- _WHAT YOU WILL DO_
Look through the data below. Pick out the lines holding the string "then".
(DATA BELOW)
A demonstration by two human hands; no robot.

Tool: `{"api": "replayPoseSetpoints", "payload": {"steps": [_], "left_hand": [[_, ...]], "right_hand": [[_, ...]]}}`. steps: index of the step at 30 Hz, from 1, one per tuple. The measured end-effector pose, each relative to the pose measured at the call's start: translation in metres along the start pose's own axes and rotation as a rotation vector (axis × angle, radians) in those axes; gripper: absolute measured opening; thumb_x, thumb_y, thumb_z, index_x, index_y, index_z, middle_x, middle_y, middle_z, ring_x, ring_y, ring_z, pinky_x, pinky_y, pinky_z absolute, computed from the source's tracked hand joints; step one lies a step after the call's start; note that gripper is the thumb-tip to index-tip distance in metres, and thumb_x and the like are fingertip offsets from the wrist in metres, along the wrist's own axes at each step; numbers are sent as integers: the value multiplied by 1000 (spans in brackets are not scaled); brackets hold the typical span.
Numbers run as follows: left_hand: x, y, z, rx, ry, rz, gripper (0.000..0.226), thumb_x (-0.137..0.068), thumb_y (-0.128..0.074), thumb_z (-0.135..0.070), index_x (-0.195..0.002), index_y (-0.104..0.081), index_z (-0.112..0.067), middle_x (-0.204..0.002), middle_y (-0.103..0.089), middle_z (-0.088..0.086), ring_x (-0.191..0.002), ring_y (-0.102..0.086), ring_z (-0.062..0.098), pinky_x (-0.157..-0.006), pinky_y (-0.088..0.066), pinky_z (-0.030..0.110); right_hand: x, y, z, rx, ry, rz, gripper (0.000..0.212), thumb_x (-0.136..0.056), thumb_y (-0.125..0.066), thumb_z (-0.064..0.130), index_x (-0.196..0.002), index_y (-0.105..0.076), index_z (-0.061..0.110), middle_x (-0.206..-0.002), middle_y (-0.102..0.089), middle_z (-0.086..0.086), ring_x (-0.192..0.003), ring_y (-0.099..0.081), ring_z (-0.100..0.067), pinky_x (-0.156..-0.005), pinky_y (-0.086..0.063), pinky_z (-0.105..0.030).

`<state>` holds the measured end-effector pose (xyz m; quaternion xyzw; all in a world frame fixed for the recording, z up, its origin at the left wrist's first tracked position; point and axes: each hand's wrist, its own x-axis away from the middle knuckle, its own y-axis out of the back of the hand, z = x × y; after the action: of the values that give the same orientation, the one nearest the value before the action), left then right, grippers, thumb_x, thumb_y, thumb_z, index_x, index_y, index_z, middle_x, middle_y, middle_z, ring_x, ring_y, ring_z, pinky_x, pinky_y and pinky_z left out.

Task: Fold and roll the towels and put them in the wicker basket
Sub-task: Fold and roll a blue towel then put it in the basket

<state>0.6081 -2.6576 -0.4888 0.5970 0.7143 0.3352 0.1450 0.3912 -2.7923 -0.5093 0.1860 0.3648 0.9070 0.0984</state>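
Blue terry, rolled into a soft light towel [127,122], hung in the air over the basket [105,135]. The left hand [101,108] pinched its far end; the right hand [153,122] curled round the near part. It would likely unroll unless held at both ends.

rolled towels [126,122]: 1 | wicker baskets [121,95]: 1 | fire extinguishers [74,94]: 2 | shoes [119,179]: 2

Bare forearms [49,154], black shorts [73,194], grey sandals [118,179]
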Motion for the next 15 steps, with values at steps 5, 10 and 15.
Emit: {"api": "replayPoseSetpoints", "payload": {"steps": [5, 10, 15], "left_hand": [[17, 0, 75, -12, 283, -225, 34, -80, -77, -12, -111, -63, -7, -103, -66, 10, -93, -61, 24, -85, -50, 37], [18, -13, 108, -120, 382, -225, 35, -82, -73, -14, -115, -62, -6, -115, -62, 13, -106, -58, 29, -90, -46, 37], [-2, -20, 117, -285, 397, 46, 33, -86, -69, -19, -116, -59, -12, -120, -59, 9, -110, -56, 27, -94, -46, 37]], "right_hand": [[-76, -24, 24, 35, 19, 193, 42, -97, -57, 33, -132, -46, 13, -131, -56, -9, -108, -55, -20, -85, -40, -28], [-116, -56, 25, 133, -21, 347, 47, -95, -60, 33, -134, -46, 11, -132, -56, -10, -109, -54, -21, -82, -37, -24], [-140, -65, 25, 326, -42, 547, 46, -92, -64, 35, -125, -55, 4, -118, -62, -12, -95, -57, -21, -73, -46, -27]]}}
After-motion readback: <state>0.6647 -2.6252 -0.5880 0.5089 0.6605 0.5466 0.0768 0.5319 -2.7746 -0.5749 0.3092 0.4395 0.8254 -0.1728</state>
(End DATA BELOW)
- _SOLUTION_
`<state>` holds the measured end-effector pose (xyz m; quaternion xyzw; all in a world frame fixed for the recording, z up, its origin at the left wrist's first tracked position; point and axes: each hand's wrist, its own x-axis away from the middle knuckle, its own y-axis out of the back of the hand, z = x × y; after the action: of the values that give the same orientation, the one nearest the value before the action), left then right, grippers, thumb_x, thumb_y, thumb_z, index_x, index_y, index_z, middle_x, middle_y, middle_z, ring_x, ring_y, ring_z, pinky_x, pinky_y and pinky_z left out.
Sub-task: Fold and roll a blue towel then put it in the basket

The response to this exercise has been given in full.